Set down, please, exactly the lines below that run from the line with "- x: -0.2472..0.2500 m" to the line with "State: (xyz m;", both lines included.
__________________________________________________
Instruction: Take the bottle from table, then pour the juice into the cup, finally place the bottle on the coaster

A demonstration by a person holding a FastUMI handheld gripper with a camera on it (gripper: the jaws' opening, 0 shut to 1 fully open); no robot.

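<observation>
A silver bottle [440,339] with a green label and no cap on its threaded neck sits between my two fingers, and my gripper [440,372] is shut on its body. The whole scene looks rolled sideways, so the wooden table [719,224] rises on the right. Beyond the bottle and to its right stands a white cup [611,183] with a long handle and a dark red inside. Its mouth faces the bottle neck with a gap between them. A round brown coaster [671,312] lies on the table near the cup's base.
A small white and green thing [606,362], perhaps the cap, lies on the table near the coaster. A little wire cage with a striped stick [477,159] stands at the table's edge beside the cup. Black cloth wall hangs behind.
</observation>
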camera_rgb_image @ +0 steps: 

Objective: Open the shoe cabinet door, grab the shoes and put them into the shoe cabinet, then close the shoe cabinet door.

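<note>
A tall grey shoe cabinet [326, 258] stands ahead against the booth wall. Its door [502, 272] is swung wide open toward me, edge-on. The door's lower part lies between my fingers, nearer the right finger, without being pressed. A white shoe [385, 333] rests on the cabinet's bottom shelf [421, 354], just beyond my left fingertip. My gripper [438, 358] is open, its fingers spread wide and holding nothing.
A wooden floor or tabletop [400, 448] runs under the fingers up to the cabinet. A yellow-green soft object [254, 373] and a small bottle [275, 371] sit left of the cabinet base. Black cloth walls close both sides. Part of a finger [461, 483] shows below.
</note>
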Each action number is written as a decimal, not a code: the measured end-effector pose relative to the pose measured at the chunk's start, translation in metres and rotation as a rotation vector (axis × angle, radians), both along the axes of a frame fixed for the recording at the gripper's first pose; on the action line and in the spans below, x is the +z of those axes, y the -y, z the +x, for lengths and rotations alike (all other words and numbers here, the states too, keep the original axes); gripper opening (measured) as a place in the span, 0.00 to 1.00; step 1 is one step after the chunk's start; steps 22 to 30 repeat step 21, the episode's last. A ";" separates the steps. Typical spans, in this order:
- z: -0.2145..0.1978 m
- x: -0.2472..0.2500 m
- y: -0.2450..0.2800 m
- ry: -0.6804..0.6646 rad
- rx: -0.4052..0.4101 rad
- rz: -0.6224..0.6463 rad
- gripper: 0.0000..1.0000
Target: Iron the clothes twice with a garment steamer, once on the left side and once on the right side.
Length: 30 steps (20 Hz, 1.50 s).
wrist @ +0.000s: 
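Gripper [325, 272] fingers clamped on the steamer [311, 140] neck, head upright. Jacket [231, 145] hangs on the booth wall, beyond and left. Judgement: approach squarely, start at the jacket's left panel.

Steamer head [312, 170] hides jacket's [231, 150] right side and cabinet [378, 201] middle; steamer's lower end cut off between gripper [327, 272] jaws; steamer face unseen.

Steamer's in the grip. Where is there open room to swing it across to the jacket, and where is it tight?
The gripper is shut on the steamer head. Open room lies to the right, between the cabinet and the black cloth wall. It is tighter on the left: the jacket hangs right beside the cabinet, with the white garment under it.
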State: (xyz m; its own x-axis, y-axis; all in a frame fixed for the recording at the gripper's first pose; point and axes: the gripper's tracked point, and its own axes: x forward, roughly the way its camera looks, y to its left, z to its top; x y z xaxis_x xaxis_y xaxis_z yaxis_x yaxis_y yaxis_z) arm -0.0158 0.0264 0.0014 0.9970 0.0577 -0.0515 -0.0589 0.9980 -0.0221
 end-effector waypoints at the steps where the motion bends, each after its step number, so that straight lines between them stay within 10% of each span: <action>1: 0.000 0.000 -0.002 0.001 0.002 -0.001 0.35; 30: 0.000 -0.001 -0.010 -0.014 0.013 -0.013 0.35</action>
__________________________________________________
• [Expected answer]:
- x: -0.2472..0.2500 m
- y: -0.2450..0.2800 m
- ry: -0.6804..0.6646 rad
- rx: -0.4052..0.4101 rad
- rz: -0.6224..0.6463 rad
- gripper: 0.0000..1.0000
Target: Iron the clothes twice with a garment steamer, once on the left side and once on the right side.
Length: 30 steps (20 Hz, 1.50 s).
wrist @ +0.000s: 
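Gripper [325, 272] fingers clamped on the steamer [311, 140] neck, head upright. Jacket [231, 145] hangs on the booth wall, beyond and left. Judgement: approach squarely, start at the jacket's left panel.

Steamer head [312, 170] hides jacket's [231, 150] right side and cabinet [378, 201] middle; steamer's lower end cut off between gripper [327, 272] jaws; steamer face unseen.

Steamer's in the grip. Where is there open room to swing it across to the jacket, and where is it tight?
The gripper is shut on the steamer head. Open room lies to the right, between the cabinet and the black cloth wall. It is tighter on the left: the jacket hangs right beside the cabinet, with the white garment under it.
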State: (xyz m; its own x-axis, y-axis; all in a frame fixed for the recording at the gripper's first pose; point and axes: the gripper's tracked point, and its own axes: x forward, roughly the way its camera looks, y to its left, z to its top; x y z xaxis_x xaxis_y xaxis_z yaxis_x yaxis_y yaxis_z) arm -0.0158 0.0264 0.0014 0.9970 0.0577 -0.0515 -0.0589 0.9980 -0.0221

There is nothing else to this exercise.